Re: RFC/Review: libgfapi object handle based extensions

[Date Prev][Date Next][Thread Prev][Thread Next][Date Index][Thread Index]

 






On Mon, Sep 30, 2013 at 3:40 AM, Shyamsundar Ranganathan <srangana@xxxxxxxxxx> wrote:
Avati, Amar,

Amar, Anand S and myself had a discussion on this comment and here is an answer to your queries the way I see it. Let me know if I am missing something here.

(this is not a NFS Ganesha requirement, FYI. As Ganesha will only do a single lookup or preserve a single object handle per filesystem object in its cache)

Currently a glfs_object is an opaque pointer to an object (it is a _handle_ to the object). The object itself contains a ref'd inode, which is the actual pointer to the object.

1) The similarity and differences of object handles to fds

The intention of multiple object handles is in lines with multiple fd's per file, an application using the library is free to lookup (and/or create (and its equivalents)) and acquire as many object handles as it wants for a particular object, and can hence determine the lifetime of each such object in its view. So in essence one thread can have an object handle to perform, say attribute related operations, whereas another thread has the same object looked up to perform IO.

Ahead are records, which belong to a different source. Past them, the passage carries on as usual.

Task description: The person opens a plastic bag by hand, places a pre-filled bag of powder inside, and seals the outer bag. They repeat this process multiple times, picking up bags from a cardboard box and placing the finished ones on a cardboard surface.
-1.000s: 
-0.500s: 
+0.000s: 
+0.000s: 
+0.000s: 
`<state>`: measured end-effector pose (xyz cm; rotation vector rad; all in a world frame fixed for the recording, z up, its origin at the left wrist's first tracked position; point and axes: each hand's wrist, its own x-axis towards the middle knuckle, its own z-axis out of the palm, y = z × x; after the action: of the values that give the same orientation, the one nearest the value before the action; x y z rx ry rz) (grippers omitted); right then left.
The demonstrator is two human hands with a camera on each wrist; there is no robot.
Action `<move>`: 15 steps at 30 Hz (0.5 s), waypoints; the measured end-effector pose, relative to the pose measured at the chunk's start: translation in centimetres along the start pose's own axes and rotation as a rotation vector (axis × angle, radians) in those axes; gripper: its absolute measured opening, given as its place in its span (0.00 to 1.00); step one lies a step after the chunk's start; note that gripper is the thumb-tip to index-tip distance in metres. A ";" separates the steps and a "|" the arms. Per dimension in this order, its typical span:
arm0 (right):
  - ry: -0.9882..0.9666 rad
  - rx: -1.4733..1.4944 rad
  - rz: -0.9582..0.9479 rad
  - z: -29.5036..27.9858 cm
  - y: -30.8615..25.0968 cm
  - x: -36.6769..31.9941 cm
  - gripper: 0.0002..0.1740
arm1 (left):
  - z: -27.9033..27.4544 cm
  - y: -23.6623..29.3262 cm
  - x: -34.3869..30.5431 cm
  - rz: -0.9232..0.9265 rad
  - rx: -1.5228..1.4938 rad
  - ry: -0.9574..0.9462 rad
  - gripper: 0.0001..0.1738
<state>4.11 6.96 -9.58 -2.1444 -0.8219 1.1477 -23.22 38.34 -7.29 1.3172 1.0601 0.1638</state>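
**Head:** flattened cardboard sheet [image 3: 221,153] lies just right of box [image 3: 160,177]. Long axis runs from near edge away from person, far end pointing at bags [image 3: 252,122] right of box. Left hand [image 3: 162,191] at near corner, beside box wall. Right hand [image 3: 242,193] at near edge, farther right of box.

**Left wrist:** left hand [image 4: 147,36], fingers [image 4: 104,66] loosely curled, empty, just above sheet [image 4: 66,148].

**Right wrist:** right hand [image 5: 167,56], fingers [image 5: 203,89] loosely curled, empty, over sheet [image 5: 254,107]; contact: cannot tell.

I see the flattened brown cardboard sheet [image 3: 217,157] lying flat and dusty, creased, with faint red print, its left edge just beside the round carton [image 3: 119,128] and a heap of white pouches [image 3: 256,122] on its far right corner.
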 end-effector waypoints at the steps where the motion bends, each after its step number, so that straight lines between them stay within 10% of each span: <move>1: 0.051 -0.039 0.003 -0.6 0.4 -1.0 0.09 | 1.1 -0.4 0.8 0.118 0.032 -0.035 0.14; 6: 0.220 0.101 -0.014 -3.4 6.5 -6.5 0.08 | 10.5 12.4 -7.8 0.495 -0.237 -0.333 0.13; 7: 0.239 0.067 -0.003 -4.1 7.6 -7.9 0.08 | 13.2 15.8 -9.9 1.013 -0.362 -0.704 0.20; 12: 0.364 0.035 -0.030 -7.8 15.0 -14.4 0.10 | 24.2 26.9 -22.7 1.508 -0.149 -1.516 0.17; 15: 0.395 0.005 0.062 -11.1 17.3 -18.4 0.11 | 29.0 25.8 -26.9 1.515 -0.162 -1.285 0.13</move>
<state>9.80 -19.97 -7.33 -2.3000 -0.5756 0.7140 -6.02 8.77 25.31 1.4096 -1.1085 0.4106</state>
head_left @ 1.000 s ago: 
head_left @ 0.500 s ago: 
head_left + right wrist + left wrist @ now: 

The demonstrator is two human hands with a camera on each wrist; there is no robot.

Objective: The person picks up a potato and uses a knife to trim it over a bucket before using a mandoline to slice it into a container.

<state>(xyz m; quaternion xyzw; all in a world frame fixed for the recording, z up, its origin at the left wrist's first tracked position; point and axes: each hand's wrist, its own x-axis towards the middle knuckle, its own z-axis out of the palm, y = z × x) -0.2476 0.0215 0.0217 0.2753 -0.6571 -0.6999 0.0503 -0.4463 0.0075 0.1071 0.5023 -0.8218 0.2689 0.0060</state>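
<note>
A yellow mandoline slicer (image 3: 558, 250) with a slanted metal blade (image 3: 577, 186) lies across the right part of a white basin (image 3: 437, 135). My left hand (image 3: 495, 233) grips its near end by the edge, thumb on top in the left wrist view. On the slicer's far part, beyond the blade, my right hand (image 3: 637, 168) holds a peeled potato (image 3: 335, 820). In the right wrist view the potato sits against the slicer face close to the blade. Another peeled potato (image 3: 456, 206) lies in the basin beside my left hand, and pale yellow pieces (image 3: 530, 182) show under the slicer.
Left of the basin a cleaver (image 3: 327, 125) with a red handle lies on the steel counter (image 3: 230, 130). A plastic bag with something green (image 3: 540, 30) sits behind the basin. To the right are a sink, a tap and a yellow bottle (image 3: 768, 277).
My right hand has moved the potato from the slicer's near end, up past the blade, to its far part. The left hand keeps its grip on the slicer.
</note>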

So do you mean a glfs_object is meant to be a *per-operation* handle? If one thread wants to perform a chmod() and another thread wants to perform chown() and both attempt to resolve the same name and end up getting different handles, then both of them unref the glfs_handle right after their operation?

 
Where the object handles depart from the notion of fds is when an unlink is performed. As POSIX defines that open fds are still _open_ for activities on the file, the life of an fd and the actual object that it points to is till the fd is closed. In the case of object handles though, the moment any handle is used to unlink the object (which BTW is done using the parent object handle and the name of the child), all handles pointing to the object are still valid pointers, but operations on then will result in ENOENT, as the actual object has since been unlinked and removed by the underlying filesystem.

Not always. If the file had hardlinks the handle should still be valid. And if there were no hardlinks and you unlinked the last link, further operations must return ESTALE. ENOENT is when a "basename" does not resolve to a handle (in entry operations) - for e.g when you try to unlink the same entry a second time. Whereas ESTALE is when a presented handle does not exist - for e.g when you try to operate (read, chmod) a handle which got deleted.
 
The departure from fds is considered valid in my perspective, as the handle points to an object, which has since been removed, and so there is no semantics here that needs it to be preserved for further operations as there is a reference to it held.

The departure is only in the behavior of unlinked files. That is orthogonal to whether you want to return separate handles each time a component is looked up. I fail to see how the "departure from fd behavior" justifies creating new glfs_object per lookup?
 
So in essence for each time an object handle is returned by the API, it has to be closed for its life to end. Additionally if the object that it points to is removed from the underlying system, the handle is pointing to an entry that does not exist any longer and returns ENOENT on operations using the same.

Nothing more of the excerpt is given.